Determining the national epidemiologic trends of chemical ocular burns can assist physicians and policy makers in appropriate allocation of resources for treatment and prevention.
To describe the epidemiologic trends and risk factors for chemical burns of the eye.
Design, Setting, and Participants
Between August 1, 2015, and April 25, 2016, data from the Nationwide Emergency Department Sample were analyzed from January 1, 2010, through December 31, 2013. A sample of 900 emergency departments (EDs) across the United States was used. Patients presenting to EDs with a diagnosis of alkali or acid ocular burn, chemical conjunctivitis, or a combination of nonspecific ocular chemical burn and chemical poisoning or toxic effects were eligible for inclusion. Injured patients’ age, sex, primary health care insurance, income quartile, and other demographics were described. A subset consisting of those injuries identified as alkaline or acidic burns was further characterized.
Main Outcomes and Measures
Age-specific rates of ED presentation for chemical ocular burn injuries, independent factors associated with all, alkali, and acid injuries, and total ED-associated charges.

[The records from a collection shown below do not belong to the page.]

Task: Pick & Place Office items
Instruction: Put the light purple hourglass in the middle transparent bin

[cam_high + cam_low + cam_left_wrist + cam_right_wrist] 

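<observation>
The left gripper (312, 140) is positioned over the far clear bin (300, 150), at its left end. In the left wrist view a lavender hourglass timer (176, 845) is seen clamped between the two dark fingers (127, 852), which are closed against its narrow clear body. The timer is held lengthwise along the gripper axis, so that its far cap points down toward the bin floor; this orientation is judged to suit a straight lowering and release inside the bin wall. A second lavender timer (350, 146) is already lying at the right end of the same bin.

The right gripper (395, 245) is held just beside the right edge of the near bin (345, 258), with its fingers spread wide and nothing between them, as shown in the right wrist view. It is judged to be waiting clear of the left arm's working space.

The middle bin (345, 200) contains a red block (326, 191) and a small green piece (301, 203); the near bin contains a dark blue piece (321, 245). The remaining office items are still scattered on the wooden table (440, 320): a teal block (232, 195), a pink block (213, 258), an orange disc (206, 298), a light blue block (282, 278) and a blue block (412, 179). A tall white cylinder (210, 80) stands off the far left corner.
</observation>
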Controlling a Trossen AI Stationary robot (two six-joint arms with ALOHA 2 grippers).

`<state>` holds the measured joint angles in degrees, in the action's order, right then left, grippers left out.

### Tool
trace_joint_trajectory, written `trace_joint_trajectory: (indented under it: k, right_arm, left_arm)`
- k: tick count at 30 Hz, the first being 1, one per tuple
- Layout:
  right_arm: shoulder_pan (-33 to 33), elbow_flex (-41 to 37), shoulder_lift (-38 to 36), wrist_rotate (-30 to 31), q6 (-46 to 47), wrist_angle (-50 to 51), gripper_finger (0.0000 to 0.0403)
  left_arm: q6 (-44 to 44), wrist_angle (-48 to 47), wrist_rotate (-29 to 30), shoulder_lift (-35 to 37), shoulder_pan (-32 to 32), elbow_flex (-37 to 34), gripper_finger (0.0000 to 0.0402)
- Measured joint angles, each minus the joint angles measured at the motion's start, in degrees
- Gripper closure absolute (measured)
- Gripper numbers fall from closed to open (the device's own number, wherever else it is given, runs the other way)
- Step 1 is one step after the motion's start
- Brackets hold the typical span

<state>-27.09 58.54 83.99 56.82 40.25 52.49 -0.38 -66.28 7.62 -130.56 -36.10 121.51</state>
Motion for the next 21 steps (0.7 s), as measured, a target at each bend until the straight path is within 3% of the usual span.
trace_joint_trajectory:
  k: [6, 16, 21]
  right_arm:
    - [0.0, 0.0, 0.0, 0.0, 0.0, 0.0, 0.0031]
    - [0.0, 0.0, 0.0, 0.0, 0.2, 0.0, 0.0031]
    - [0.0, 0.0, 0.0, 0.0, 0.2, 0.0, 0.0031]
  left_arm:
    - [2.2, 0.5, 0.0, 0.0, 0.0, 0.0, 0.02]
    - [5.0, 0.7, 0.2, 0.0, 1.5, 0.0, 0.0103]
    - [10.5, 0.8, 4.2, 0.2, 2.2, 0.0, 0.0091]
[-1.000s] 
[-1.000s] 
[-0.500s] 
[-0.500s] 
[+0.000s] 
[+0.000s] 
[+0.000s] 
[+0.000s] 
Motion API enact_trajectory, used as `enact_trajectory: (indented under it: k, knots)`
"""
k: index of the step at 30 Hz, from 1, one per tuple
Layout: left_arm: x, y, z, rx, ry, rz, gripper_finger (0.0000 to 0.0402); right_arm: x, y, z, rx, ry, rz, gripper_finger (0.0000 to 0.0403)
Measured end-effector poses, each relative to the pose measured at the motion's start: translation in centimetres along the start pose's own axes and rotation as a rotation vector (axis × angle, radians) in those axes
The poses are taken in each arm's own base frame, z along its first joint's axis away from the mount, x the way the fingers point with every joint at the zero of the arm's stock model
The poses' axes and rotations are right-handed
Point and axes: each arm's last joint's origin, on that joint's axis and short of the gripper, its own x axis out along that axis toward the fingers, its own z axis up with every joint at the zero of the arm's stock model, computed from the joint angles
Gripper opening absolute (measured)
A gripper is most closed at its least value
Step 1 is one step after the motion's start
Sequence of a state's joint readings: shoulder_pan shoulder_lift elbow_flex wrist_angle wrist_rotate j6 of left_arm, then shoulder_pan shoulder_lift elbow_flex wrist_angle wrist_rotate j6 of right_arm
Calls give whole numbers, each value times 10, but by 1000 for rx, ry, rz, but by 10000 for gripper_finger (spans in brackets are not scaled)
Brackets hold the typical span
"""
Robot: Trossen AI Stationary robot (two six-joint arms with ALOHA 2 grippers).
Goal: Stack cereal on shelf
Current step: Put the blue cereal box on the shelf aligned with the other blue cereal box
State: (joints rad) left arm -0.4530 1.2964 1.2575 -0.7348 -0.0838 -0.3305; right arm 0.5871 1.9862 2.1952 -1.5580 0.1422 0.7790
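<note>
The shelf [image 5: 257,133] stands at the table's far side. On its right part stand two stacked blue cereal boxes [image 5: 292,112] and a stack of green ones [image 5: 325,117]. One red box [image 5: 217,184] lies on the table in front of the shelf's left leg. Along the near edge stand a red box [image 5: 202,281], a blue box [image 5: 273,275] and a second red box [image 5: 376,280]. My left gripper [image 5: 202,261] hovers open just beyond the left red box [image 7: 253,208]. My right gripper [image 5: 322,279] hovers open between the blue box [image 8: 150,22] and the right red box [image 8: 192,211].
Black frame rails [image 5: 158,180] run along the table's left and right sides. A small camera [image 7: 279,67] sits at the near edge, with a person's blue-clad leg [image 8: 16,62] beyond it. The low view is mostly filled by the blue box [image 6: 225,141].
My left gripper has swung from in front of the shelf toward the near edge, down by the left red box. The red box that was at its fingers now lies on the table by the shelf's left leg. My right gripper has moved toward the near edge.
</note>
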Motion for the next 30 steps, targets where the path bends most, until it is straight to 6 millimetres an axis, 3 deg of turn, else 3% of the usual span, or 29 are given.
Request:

From January 1, 2010, through December 31, 2013, a total of 144 149 chemical ocular burns were diagnosed at EDs nationwide. Men represented 56.6% of all cases (n = 81 496). Median age was 32 years, with female patients presenting at a younger age than male patients (median of 32 vs 34 years; P < .001). Injury rates were highest among children aged 1 to 2 years (28.61 and 23.49 injuries per 100 000 population, respectively). Adults aged between 18 and 64 years also have these injuries at an increased rate, although this rate was half that of infants (mean, 13.28 per 100 000 population). Alkali injuries were more common than acid injuries (53.6% [n = 9137; 95% CI, 51.6%-56.0%] vs 46.4% [n = 7909; 95% CI, 44.0%-48.9%]), and all chemical eye injuries most commonly occur in residential locations (10.3% [n = 14 772]; 95% CI, 9.6%-10.9%) and among individuals in the first and second (lowest and second-lowest) income quartiles (≤$48 749) (56.0% [n = 80 691]; 95% CI, 54.4%-57.7%). Injuries most commonly occurred among those who had private health care insurance (31.9% [n = 45 900]; 95% CI, 30.9%-32.9%), and occurred more in the South (36.8% [n = 53 008]; 95% CI, 34.6%-39.1%). Emergency department charges due to these injuries totaled $106.7 million.
Conclusions and Relevance
Young children represent the single highest-risk group for ocular chemical injuries. Education and other interventions concerned with preventing these injuries will be most effective if used accordingly.